32.BÖLÜM

382 71 548
                                    





Sinâ'yı uyandıran,Derin'in öpücükleri oldu.Bir yandan da

"Hadi babacım,ben hazırım.Firuze teyze kahvaltıyı hazırladı bileee!"

diyordu neşeyle.

Daha fazla dayanamayıp gözlerini aralamış ve

"Tamam güzelim,ben hemen giyinip gelirim şimdi."

diyerek kızının yanağına bir öpücük kondurmuştu genç adam.Derin'in,

"Peki babacım,bekliyorum."

deyip odadan çıkmasıyla banyoya geçip ihtiyaçlarını giderdi.Sonra da odaya dönerek üzerine siyah kısa kollu bisiklet yaka tshirt,koyu lacivert kot pantolon ve siyah yazlık çoraplarını giydi.Saçlarını elleriyle şekillendirerek parfümünü sıktığında kahvaltı için hazırdı.

Mutfağa ilerleyip Derin'in karşısına oturdu.Az sonra Firuze hanım

"Günaydın Sinâ Bey'im,çayını getirdim."

diyerek fincanını masaya bırakmıştı.Gülümseyerek

"Sağol Firuze hanım."

dedi ve ekmek sepetinden 1 dilim kızarmış ekmek alıp biraz beyaz peynir ve zeytin eşliğinde kahvaltı etmeye başladı.

Dün gece,Derin'i yatırdıktan sonra uzun bir zaman salondaki koltukta kitap okuduğu için,geç uyumuştu.Bu nedenle kendini biraz yorgun hissediyordu.Ama bugün çok yoğun olmadığından,bu pek önemli değildi.Kahvaltıdan sonra atölyeye gidecek,bir kaç gün önce ona demir profiller üzerine oturan ahşap raflı bir kitaplık yapıp yapamayacağını soran adamı arayacaktı.Eğer adam isteğinden vazgeçmemişse,belki ölçü de alırdı.
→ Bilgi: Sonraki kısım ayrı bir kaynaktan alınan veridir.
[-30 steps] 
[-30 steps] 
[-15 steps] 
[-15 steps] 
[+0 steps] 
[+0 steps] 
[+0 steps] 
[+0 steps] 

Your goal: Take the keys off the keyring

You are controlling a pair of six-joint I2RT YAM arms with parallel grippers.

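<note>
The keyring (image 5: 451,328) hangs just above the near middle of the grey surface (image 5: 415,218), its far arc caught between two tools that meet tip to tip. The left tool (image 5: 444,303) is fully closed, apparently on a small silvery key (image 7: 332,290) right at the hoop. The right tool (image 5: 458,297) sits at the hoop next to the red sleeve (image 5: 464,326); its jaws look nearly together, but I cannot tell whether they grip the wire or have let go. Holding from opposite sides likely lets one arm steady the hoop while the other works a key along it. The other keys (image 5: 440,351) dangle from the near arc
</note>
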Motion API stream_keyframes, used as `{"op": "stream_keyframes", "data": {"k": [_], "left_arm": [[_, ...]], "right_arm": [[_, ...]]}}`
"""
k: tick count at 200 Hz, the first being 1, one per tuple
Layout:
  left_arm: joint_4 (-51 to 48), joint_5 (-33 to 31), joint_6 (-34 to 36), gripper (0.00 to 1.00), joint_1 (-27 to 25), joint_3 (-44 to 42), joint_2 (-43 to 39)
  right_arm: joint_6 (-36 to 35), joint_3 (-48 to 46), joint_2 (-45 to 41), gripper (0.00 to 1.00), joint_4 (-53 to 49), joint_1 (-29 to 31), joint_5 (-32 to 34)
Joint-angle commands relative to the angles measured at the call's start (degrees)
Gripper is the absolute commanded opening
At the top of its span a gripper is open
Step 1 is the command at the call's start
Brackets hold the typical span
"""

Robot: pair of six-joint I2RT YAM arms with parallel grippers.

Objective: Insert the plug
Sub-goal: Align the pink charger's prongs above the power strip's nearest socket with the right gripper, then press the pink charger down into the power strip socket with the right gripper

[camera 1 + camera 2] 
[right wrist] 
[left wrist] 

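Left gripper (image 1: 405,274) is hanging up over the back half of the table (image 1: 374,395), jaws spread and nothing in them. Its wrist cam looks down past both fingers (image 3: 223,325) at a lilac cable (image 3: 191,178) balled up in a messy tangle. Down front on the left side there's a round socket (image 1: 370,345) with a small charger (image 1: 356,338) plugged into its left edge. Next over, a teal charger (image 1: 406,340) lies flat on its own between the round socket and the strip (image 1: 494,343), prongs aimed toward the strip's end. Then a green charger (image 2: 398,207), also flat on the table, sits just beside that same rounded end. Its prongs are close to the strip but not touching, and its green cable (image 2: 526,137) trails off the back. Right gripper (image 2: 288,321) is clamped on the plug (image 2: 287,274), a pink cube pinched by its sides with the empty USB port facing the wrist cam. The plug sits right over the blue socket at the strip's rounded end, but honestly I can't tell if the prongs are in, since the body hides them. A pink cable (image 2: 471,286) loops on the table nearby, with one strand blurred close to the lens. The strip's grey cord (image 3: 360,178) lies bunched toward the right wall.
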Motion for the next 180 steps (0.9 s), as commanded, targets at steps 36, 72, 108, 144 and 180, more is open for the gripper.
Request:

Akşamsa,yemekten sonra Derin'le birlikte Amber'e gidip biten masayı mutfaktaki duvara monte edecekti.

"Acaba Amber,dün geceyi nasıl geçirdi?Evde rahat edebildi mi?"

diye düşünürken,Derin sanki hissetmiş gibi

"Babacım,sabah pencereden baktım,ama Amber ablayı göremedim.Burada kalmayacak mıydı?"

diye sormuş,Sinâ'yı ana döndürmüştü.Kolundaki saate bakıp konuştu.

"Saat neredeyse 8 olmuş güzelim.Amber ablan işe gitmek için hazırlanıyordur,ya da bizim gibi kahvaltı ediyor da olabilir."

"Anladım babacım,peki Amber abla ne iş yapıyor?Sen biliyor musun?"

"Evet canım,biliyorum.Amber ablan doktor,hem de çocuk doktoru."

Henüz uzmanlığını yapmamış olsa da,son 1 yıldır bu alanda çalıştığını söylediğine göre,Derin'in böyle bilmesinde bir sakınca olmadığını düşünmüştü Sinâ.

Duyduklarından sonra,küçük kızın mavi gözleri kocaman açılarak sevinçle parladı.Çok mutluydu.

"Duydun mu Firuze teyze?Amber ablam doktormuş,hem de çocuk doktoru.E ben de çocuğum,o zaman hasta olursam o beni iyi eder."

diye şakıdı neşeyle.Firuze hanım,Derin'in aklına bir kez daha hayran olmuştu.

"Duydum kuzum,haklısın ama sen yine yine de dikkat et,hasta olma.Yoksa hepimiz çok üzülürüz."

diyerek gülümsedi.Derin hemen,

"Tamam Firuze teyzecim,hasta olmam merak etme.Dikkat ederim yani.Zaten hasta olmak sıkıcı,hem de çok.Oyun da oynanmıyor,ilaç içip hep böyle yatıyorsun.Offf!"